Using the material below, tally each line with the string "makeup" and report only the total.

Source material START

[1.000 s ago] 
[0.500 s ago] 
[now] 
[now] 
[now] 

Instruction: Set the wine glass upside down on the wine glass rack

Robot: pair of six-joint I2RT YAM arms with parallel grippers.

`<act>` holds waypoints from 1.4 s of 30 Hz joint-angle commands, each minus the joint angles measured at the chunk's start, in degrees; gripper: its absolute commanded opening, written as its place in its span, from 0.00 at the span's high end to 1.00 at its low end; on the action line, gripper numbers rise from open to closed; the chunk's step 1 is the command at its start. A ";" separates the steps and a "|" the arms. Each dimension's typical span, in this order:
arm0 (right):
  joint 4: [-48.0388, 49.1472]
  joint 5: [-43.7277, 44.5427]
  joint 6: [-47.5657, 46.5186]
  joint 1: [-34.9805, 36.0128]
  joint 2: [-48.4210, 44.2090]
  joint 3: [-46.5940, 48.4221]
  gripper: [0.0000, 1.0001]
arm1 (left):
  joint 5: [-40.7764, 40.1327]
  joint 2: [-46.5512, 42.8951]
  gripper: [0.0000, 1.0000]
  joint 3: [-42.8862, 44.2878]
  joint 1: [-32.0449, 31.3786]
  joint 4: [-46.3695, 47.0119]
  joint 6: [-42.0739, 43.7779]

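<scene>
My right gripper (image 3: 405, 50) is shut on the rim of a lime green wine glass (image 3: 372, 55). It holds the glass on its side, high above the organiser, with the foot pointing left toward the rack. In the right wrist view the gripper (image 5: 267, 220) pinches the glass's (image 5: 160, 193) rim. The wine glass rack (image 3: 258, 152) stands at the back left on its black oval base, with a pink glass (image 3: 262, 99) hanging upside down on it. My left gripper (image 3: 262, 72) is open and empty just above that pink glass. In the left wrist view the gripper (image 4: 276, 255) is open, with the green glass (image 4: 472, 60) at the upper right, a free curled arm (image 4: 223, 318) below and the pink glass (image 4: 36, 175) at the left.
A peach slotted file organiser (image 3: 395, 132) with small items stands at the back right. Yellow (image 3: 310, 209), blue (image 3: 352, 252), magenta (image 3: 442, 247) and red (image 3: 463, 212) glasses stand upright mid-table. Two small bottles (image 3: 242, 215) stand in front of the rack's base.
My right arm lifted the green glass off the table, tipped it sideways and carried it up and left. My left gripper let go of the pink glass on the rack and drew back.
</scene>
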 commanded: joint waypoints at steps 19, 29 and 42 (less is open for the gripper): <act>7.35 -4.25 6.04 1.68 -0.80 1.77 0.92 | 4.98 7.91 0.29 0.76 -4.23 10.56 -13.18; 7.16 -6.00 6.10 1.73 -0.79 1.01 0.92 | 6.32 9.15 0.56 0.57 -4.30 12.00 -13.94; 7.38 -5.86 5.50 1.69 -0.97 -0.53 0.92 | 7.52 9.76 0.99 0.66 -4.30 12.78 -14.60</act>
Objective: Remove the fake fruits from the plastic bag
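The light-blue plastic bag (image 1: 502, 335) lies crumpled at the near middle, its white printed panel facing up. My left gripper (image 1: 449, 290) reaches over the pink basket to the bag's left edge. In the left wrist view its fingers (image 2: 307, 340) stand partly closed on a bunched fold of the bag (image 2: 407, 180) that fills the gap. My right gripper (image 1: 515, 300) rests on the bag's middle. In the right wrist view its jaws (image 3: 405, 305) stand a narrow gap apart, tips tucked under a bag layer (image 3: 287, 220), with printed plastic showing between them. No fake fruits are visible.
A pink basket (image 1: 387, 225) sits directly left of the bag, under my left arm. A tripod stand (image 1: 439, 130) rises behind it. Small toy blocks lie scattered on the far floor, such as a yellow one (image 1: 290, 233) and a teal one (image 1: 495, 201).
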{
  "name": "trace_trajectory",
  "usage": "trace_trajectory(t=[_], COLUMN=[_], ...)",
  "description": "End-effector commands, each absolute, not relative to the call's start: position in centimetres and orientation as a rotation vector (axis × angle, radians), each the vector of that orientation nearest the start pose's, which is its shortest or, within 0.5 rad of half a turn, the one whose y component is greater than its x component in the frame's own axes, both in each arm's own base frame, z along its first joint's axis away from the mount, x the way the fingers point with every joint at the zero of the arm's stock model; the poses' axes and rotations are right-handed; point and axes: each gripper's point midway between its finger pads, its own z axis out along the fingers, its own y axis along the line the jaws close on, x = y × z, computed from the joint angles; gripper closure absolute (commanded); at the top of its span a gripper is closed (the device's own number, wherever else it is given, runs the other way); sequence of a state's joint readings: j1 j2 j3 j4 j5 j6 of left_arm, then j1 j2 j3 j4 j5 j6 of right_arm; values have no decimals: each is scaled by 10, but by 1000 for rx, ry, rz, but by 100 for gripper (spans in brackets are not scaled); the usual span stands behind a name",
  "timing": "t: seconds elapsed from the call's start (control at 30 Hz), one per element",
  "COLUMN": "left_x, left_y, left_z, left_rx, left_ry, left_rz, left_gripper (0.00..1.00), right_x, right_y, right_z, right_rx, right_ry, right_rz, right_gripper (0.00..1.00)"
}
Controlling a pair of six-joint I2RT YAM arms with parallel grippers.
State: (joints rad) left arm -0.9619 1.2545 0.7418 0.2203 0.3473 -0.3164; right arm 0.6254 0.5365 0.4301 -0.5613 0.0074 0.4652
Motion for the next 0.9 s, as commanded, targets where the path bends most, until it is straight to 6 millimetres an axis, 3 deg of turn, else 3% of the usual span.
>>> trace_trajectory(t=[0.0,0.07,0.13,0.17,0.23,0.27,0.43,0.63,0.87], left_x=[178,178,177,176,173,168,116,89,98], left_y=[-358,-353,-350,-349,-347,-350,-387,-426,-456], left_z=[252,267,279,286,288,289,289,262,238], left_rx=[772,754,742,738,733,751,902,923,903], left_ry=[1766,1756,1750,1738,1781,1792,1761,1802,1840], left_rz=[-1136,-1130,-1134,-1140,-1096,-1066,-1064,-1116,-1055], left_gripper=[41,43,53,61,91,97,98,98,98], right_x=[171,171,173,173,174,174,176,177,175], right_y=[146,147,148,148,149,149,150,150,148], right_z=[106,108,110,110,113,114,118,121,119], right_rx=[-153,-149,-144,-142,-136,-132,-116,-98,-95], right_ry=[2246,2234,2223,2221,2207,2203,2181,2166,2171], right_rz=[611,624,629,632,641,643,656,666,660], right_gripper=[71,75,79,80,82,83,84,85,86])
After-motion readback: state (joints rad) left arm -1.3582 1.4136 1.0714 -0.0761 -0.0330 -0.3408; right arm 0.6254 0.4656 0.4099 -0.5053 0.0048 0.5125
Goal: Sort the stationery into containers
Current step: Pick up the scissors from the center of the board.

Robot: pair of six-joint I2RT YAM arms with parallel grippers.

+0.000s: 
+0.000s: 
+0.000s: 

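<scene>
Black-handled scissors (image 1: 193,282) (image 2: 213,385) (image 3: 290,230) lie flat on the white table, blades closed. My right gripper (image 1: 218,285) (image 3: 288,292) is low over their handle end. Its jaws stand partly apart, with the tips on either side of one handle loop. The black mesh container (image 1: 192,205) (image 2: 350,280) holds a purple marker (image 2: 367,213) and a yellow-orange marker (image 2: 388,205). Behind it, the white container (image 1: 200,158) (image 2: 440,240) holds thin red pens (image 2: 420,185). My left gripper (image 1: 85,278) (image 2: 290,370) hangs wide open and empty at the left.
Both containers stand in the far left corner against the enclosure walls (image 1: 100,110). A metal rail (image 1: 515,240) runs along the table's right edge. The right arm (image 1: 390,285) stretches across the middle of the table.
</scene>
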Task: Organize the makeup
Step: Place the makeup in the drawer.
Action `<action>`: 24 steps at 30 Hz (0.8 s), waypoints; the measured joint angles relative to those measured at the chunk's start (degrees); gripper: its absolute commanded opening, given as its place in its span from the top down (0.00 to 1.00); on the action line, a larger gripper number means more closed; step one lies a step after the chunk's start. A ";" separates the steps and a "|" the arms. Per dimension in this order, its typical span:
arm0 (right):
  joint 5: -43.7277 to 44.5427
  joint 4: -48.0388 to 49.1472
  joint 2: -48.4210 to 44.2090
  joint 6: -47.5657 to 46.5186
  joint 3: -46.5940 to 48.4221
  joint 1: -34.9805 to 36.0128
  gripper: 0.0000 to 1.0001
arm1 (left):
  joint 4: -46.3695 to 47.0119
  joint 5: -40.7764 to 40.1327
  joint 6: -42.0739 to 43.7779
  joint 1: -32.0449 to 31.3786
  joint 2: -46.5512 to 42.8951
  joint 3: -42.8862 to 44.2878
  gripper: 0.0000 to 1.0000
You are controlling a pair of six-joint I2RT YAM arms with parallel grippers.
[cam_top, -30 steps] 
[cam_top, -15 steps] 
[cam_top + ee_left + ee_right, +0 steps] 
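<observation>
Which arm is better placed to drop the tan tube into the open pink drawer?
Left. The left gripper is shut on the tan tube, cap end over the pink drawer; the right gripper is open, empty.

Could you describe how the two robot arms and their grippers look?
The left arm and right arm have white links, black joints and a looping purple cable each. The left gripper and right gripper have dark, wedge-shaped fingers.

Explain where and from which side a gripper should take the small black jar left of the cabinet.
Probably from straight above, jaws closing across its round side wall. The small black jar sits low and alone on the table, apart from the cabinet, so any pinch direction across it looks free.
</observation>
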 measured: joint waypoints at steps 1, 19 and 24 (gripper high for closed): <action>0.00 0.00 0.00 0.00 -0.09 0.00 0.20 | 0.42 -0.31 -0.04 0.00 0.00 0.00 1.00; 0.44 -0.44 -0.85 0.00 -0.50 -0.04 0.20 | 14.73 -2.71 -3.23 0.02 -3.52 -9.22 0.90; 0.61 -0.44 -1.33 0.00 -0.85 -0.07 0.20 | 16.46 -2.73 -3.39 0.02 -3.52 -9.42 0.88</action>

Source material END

*Response:*
2